EXERCISE OBJECTIVE
Please repeat, unchanged, the lines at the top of the listing below, ending with the one that has "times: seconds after".

DATASET SECTION
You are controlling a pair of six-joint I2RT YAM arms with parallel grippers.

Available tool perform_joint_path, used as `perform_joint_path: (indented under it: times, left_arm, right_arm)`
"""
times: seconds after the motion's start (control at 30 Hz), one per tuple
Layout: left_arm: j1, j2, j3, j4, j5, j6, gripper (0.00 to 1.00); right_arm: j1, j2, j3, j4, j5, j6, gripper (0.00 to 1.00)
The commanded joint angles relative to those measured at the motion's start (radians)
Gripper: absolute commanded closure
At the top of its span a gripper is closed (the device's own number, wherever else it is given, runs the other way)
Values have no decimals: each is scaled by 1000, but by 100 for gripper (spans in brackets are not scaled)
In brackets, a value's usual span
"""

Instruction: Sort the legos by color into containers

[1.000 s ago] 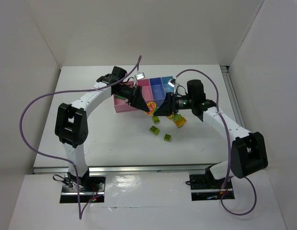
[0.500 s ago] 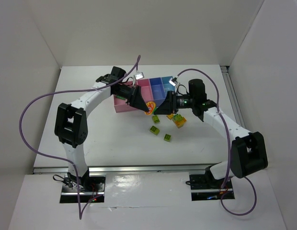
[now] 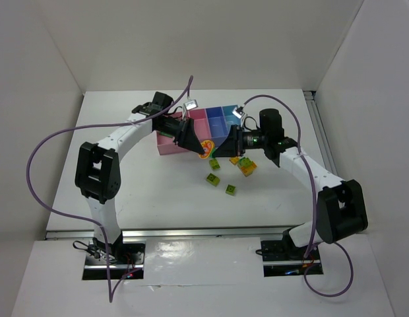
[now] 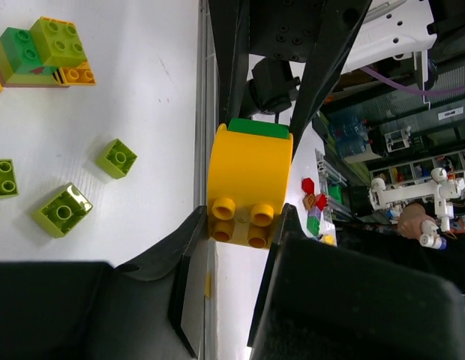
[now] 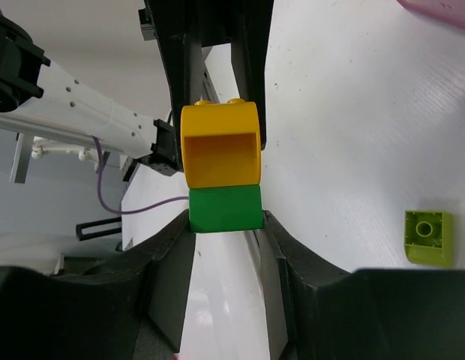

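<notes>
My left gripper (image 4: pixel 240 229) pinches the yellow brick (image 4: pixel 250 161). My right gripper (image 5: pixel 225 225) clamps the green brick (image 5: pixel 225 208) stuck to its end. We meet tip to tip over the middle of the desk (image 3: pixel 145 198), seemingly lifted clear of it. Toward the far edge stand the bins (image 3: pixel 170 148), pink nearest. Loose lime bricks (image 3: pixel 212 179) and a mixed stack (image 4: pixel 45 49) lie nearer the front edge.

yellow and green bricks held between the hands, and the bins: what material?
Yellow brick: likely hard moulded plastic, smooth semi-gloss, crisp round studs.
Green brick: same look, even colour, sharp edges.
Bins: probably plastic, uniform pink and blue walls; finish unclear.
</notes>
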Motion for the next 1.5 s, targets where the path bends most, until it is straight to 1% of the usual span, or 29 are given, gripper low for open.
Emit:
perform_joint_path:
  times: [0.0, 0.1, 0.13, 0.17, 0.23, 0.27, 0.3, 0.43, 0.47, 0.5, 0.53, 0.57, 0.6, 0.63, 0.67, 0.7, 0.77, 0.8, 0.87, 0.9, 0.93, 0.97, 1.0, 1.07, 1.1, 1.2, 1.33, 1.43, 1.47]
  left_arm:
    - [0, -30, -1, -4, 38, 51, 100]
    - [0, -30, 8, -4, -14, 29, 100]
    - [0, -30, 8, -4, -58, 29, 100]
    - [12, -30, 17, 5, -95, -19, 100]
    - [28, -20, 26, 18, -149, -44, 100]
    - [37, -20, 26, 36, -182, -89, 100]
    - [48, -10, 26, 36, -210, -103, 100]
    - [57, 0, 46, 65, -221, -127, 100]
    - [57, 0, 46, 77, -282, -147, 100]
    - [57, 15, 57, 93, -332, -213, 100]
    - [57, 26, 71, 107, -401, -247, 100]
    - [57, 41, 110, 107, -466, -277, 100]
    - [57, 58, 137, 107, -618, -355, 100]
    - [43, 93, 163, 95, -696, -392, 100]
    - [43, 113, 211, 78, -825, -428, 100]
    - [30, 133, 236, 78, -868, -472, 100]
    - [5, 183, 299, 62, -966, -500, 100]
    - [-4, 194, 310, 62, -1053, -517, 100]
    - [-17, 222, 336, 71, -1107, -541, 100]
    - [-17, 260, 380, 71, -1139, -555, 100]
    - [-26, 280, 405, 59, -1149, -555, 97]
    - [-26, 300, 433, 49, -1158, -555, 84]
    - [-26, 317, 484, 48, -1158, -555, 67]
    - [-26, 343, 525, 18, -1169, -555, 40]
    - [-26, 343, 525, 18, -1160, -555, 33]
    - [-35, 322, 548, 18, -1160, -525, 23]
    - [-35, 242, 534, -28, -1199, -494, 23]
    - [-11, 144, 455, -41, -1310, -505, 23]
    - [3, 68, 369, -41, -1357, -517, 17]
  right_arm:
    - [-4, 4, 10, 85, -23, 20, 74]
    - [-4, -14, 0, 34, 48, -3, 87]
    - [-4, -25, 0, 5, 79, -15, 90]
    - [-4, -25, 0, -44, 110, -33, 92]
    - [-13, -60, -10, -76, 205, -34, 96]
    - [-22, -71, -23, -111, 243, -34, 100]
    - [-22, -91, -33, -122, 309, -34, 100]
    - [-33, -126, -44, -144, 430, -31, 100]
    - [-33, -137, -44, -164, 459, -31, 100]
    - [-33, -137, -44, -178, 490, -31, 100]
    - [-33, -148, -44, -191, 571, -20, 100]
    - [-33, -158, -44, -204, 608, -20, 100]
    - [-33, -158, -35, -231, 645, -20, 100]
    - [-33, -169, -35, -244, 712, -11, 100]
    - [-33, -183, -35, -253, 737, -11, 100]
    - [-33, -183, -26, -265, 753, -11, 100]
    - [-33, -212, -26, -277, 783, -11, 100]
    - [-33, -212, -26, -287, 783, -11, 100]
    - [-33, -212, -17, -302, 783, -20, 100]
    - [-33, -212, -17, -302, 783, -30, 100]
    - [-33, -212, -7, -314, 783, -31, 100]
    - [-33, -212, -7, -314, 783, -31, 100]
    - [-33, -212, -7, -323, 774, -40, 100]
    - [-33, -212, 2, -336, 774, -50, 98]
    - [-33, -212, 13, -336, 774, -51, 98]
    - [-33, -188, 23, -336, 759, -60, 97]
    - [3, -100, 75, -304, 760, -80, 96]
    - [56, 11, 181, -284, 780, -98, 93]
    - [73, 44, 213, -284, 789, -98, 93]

PROBLEM SOLUTION
You are controlling a pair of six-joint I2RT YAM arms with parallel grippers.

Available tool perform_joint_path, used as `perform_joint_path: (indented under it: times, left_arm, right_arm)`
"""
times: seconds after the motion's start (control at 30 Hz), one per tuple

That wraps up the exercise.